Печь раскалялась быстро, уже и в гимнастерке становилось жарко сидеть, но он все так же не снимал шинели с плеч, а стену над ним украшала меховая офицерская ушанка, на которой еще виден был вмятый след от звездочки. Это были два разных человека: в шинели и без шинели. Однажды я пришел рано — сидит он в серой немаркой рубашке, сморщенный, впалогрудый, пишет что-то вкось на углу текста, резолюцию накладывает. Застыдясь себя при постороннем, он влез в шинель с подкладными плечами, облачился, преобразился — командующий сидит над картой, планирует операцию. И жаль мне стало эту грузчицу. На каком из полей войны, каким снарядом или пулей оборвало ее безымянную судьбу? Я все эти годы моих одногодков видел и тех, кто старше, а моложе нас начали появляться на фронте со второй половины войны, ближе к победе. Сколько их осталось лежать в болотах, в окопах, на подступах к каждой высотке, которые мы так трудно брали и отдавали и брали вновь. Глядя теперь на этого семьянина и на нее — а она, в залатанной на спине телогрейке, в растоптанных валенках, в юбке хлопчатобумажной зимой, все равно была как королева, — я впервые увидал другую сторону войны: поколения вдов, многие из которых и женами не побывали. А жизнь идет, жить как-то надо.

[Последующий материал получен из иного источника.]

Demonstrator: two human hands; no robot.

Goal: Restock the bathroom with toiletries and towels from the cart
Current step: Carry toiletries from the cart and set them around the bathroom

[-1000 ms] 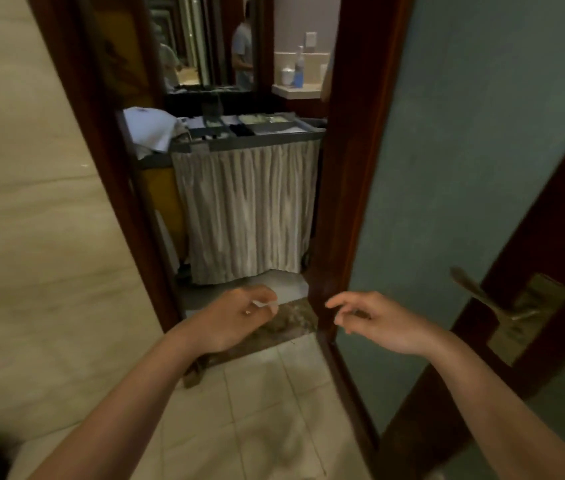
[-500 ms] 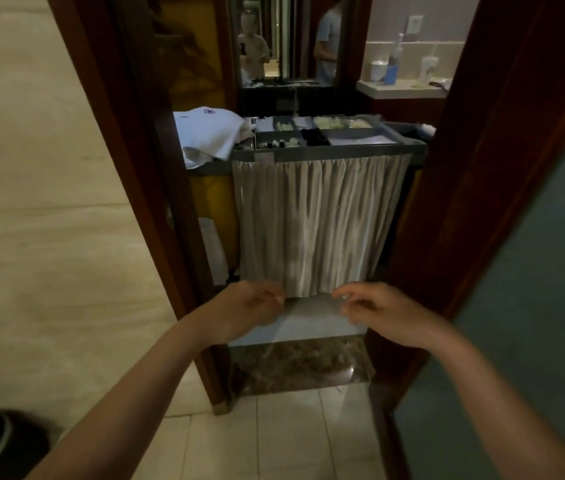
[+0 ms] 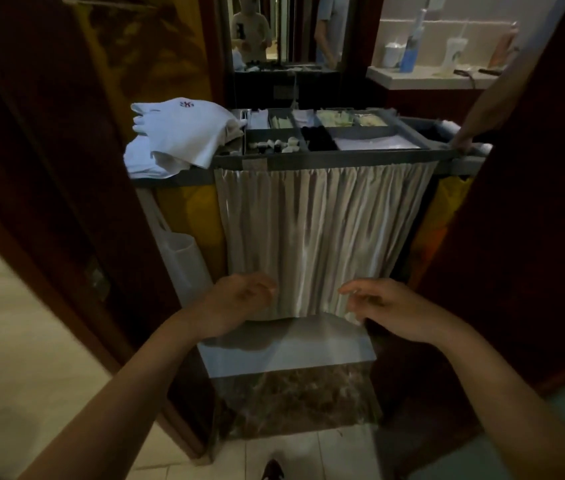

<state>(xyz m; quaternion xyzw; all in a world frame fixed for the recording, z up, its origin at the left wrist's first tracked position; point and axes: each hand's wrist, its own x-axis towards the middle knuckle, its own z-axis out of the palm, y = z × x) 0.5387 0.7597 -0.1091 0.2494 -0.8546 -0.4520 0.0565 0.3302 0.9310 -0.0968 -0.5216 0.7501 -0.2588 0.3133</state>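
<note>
White towels [image 3: 177,133] lie well beyond slack, empty left grip [image 3: 239,301] and right grip [image 3: 390,308].

The cart [image 3: 326,163] is much nearer now, its curtain [image 3: 326,237] hanging right ahead. The left hand [image 3: 239,303] and right hand [image 3: 395,310], a second ago over the floor tiles [image 3: 339,455], now sit before the curtain's lower hem. On the cart's right rim another person's hand [image 3: 462,142] now shows.
</note>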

Обычно перед рейсом машины стояли на морозе в переулке, заслоняя кузовами свет в окнах, шоферы и грузчики курили вокруг железной печи, спешили накуриться. Отдельно от всех, за столом, начальник шелестел бумагами, писал на углах вкось.
— Та-ак, — произнес он наконец: без «так» ни одна его молитва не начиналась. — Та-ак…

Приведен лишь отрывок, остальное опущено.